━━━━━ GIVEN ENTRIES ━━━━━
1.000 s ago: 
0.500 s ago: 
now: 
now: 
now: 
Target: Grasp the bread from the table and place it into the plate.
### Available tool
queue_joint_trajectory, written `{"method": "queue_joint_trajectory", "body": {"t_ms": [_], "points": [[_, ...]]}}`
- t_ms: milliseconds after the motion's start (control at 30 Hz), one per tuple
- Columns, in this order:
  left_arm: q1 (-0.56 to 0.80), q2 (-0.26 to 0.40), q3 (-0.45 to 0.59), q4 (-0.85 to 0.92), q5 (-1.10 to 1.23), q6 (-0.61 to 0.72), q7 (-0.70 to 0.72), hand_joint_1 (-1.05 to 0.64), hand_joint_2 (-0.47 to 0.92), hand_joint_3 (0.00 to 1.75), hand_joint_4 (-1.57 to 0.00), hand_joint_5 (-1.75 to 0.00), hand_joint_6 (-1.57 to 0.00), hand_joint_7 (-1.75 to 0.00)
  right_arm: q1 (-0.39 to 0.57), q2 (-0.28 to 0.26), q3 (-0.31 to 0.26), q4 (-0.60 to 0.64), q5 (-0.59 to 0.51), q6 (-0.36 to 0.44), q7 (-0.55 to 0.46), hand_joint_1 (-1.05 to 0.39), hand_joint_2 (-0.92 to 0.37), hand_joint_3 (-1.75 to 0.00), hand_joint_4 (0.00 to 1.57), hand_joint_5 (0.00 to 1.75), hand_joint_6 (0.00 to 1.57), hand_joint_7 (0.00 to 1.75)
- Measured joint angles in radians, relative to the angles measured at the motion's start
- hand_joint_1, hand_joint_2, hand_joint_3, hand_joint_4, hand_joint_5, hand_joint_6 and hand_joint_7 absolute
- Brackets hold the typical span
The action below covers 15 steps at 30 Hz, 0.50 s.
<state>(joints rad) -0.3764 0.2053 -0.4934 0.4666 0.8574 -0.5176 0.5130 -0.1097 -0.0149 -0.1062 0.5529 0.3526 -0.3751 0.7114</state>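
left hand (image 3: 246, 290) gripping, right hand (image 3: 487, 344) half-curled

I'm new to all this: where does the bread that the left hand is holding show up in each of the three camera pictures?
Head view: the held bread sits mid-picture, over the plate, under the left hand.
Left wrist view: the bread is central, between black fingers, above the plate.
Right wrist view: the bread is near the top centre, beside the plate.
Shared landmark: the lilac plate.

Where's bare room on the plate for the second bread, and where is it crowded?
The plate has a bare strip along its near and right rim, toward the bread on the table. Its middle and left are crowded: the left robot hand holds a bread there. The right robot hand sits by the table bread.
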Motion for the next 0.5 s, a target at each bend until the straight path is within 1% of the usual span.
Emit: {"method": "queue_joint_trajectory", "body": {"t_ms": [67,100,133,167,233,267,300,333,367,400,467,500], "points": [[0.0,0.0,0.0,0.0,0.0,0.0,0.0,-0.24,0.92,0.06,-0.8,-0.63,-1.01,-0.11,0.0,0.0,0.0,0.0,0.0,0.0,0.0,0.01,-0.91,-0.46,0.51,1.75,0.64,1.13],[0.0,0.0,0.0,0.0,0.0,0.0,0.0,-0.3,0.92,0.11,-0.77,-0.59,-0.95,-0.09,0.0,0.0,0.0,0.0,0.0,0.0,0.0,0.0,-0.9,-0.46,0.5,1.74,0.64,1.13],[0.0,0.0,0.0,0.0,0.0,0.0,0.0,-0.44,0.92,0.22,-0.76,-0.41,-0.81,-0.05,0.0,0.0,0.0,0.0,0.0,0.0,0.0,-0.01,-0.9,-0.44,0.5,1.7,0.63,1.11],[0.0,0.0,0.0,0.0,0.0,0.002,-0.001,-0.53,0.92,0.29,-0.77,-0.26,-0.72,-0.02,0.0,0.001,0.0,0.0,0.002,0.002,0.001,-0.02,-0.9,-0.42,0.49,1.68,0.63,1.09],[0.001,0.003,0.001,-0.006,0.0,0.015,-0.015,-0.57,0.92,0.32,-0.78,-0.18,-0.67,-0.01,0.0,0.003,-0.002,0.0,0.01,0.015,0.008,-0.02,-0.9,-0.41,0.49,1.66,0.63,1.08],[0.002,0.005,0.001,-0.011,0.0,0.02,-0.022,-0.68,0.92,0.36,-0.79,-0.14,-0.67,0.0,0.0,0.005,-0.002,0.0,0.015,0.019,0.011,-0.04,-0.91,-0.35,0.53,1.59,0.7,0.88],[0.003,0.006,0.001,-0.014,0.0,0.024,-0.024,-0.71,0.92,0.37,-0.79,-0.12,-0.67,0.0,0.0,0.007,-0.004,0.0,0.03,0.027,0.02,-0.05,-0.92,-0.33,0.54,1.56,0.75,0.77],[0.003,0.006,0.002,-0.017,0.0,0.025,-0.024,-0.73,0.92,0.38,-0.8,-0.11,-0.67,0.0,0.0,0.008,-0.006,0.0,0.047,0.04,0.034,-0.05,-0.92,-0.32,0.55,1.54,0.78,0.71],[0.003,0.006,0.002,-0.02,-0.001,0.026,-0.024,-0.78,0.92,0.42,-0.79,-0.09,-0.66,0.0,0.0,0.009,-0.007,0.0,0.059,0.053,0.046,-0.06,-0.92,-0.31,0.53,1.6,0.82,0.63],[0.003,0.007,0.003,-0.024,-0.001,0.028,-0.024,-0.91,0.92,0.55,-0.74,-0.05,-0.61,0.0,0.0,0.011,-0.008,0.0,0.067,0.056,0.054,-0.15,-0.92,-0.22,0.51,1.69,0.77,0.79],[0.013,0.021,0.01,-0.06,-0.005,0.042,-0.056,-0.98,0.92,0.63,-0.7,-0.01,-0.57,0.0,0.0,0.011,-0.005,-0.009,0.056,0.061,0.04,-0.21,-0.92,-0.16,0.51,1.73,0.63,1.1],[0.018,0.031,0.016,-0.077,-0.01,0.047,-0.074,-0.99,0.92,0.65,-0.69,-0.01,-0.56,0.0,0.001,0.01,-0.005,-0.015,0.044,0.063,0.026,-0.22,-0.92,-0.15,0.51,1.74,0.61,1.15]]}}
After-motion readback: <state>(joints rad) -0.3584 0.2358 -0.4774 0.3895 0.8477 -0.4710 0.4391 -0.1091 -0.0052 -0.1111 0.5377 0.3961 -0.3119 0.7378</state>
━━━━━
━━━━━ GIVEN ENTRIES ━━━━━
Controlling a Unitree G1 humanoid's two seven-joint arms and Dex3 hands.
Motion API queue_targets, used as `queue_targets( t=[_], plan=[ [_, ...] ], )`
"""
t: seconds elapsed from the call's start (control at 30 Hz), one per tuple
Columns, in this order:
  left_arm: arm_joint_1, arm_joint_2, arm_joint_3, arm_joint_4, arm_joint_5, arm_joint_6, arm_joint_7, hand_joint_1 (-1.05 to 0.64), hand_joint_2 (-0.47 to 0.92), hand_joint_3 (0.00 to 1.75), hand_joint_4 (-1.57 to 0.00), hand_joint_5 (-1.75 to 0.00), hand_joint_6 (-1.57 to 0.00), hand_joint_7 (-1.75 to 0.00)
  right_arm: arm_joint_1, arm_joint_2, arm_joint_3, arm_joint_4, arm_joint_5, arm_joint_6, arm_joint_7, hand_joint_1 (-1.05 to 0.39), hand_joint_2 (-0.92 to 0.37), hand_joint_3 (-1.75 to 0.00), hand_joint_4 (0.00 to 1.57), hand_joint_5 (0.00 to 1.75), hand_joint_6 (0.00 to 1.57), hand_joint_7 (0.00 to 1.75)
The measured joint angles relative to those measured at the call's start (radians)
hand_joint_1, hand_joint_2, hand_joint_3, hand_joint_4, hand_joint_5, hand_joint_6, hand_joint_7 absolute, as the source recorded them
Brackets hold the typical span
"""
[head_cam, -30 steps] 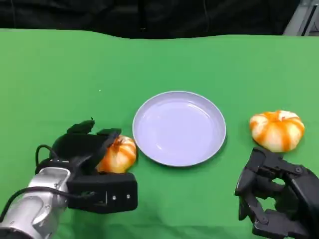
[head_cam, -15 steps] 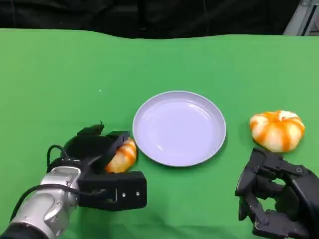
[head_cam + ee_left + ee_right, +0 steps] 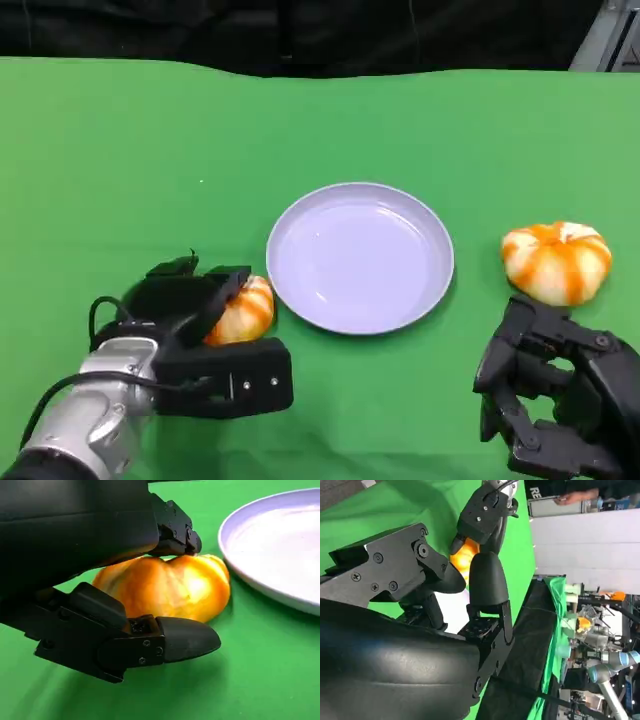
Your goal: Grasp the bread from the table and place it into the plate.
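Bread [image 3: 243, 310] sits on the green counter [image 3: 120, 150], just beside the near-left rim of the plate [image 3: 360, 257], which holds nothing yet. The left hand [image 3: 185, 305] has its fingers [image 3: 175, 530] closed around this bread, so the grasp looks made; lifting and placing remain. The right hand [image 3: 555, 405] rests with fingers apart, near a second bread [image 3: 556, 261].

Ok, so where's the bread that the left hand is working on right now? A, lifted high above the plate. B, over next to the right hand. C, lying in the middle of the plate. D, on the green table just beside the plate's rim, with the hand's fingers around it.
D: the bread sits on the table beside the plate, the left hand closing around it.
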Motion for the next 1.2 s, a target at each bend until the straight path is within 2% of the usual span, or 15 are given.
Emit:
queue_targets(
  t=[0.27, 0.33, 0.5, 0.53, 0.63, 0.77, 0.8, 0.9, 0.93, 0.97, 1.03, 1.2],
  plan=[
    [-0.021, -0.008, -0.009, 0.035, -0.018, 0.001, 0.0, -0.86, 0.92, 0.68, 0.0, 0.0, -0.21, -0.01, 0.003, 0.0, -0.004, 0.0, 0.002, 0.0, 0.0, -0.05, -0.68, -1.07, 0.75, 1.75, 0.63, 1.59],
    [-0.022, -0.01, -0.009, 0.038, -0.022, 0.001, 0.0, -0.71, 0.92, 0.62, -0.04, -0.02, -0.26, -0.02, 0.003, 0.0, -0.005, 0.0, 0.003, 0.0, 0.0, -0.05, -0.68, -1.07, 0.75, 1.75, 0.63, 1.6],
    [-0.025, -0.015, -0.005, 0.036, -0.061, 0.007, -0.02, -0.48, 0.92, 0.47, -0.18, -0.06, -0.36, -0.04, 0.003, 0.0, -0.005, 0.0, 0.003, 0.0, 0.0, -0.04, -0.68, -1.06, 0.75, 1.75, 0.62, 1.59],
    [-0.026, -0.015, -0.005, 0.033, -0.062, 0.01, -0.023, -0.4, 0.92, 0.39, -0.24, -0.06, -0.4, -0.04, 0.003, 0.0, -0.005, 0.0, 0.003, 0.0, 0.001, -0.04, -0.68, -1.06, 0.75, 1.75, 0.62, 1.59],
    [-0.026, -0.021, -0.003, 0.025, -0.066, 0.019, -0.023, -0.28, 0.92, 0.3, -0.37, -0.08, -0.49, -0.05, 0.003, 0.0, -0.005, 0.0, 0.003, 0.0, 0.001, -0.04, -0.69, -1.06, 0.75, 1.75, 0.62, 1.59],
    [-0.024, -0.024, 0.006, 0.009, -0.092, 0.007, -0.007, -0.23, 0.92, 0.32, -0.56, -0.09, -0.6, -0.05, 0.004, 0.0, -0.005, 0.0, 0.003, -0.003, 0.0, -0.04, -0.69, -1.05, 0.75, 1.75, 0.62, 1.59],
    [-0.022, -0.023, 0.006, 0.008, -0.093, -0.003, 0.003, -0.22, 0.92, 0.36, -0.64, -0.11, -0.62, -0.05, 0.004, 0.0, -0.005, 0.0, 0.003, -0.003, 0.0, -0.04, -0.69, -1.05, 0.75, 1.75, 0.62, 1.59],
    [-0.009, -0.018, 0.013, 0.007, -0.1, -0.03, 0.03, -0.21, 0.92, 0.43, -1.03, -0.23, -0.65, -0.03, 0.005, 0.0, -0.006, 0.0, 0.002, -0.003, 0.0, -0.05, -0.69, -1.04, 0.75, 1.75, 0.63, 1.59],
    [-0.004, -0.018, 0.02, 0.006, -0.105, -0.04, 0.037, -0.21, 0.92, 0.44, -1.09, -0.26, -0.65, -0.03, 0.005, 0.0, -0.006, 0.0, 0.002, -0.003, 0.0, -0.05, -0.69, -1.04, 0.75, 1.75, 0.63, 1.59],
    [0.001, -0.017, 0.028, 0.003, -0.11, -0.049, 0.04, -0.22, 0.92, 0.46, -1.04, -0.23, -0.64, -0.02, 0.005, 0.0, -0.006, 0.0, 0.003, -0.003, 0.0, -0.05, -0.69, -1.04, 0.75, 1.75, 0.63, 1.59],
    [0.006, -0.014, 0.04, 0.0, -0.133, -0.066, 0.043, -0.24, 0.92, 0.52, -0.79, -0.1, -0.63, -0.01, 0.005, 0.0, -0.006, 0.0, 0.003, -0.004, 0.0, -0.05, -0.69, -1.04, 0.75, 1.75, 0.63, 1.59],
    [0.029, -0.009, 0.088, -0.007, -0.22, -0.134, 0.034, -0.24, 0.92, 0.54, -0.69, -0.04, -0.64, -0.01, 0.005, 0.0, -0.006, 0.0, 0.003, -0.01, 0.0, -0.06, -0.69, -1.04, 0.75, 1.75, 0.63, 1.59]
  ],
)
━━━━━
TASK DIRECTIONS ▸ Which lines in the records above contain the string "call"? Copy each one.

RESULT OF THIS EXERCISE ▸
t: seconds elapsed from the call's start (control at 30 Hz), one per tuple
The measured joint angles relative to those measured at the call's start (radians)

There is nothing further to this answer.